An update on the assessment of culture and environment in the ABCD Study®: Emerging literature and protocol updates over three measurement waves.
Raul Gonzalez, Erin L Thompson, Mariana Sanchez, Amanda Morris, Marybel R Gonzalez, Sarah W Feldstein Ewing, Michael J Mason, Judith Arroyo, Katia Howlett, Susan F Tapert, Robert A Zucker
Author Information
Raul Gonzalez: Center for Children and Families and Department of Psychology, Florida International University, USA. Electronic address: raul.gonzalezjr@fiu.edu.
Erin L Thompson: Center for Children and Families and Department of Psychology, Florida International University, USA.
Mariana Sanchez: Department of Health Promotion and Disease Prevention, Robert Stempel College of Public Health & Social Work, Florida International University, USA.
Amanda Morris: Amanda Sheffield Morris, Laureate Institute for Brain Research and Oklahoma State University, USA.
Marybel R Gonzalez: Department of Psychiatry, University of California, San Diego, USA.
Sarah W Feldstein Ewing: Department of Psychology, University of Rhode Island, USA.
Michael J Mason: Center for Behavioral Health Research, University of Tennessee, USA.
Judith Arroyo: National Institute on Alcoholism and Alcohol Abuse, USA.
Katia Howlett: National Institute on Drug Abuse, USA.
Susan F Tapert: Department of Psychiatry, University of California, San Diego, USA.
Robert A Zucker: Department of Psychiatry and Addiction Center, University of Michigan, USA.
Advances in our understanding of risk and resilience factors in adolescent brain health and development increasingly demand a broad set of assessment tools that consider a youth's peer, family, school, neighborhood, and cultural contexts in addition to neurobiological, genetic, and biomedical information.
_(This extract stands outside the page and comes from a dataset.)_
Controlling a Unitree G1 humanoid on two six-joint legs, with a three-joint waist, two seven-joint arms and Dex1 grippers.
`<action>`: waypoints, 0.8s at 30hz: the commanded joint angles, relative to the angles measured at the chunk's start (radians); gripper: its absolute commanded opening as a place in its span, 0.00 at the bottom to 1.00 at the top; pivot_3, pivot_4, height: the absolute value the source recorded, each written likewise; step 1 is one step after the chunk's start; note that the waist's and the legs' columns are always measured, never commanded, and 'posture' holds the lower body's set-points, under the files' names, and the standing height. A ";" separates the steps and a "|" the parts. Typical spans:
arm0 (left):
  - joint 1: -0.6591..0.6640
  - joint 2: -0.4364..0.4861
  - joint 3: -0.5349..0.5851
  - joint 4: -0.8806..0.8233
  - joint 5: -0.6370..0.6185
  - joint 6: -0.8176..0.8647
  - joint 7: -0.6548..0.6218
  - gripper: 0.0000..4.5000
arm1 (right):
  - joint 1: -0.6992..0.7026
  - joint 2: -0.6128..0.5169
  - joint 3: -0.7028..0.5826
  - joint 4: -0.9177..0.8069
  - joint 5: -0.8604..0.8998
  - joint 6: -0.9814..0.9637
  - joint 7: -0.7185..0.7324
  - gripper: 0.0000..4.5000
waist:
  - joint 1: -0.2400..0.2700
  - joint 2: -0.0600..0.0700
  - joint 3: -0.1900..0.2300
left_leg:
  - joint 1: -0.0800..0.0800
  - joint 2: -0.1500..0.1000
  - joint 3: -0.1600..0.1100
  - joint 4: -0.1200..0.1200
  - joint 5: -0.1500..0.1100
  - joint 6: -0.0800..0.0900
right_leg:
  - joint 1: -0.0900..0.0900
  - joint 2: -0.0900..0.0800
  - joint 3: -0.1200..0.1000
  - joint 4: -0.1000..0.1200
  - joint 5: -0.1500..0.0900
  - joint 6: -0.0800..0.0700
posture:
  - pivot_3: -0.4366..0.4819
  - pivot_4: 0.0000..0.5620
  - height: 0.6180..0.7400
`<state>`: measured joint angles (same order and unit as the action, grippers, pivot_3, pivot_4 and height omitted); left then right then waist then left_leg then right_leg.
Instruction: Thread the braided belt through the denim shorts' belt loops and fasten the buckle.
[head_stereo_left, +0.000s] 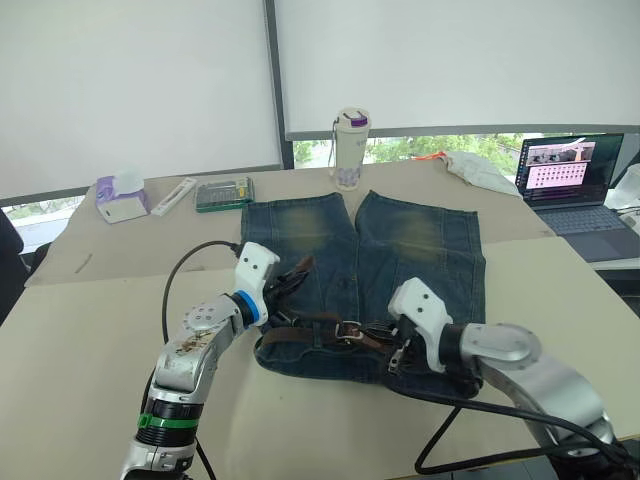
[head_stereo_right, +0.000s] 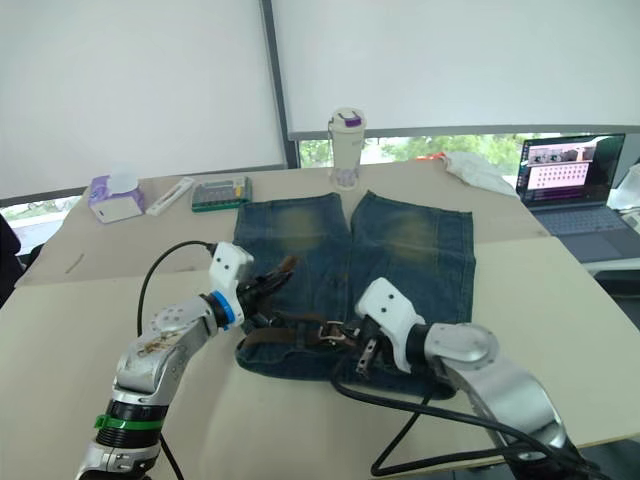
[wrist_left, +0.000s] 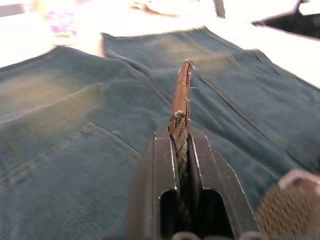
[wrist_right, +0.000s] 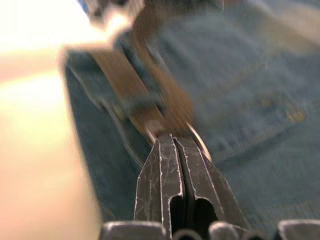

The Culture and Environment (CE) Workgroup (WG) of the Adolescent Brain Cognitive Development (ABCD) Study curates these important components of the protocol throughout ten years of planned data collection. In this report, the CE WG presents an update on the evolution of the ABCD Study® CE protocol since study inception (Zucker et al., 2018), as well as emerging findings that include CE measures. Background and measurement characteristics of instruments present in the study since baseline have already been described in our 2018 report, and therefore are only briefly described here. New measures introduced since baseline are described in more detail. Descriptive statistics on all measures are presented based on a total sample of 11,000+ youth and their caregivers assessed at baseline and the following two years. Psychometric properties of the measures, including longitudinal aspects of the data, are reported, along with considerations for future measurement waves. The CE WG ABCD® components are an essential part of the overall protocol that permits characterization of the unique cultural and social environment within which each developing brain is transactionally embedded.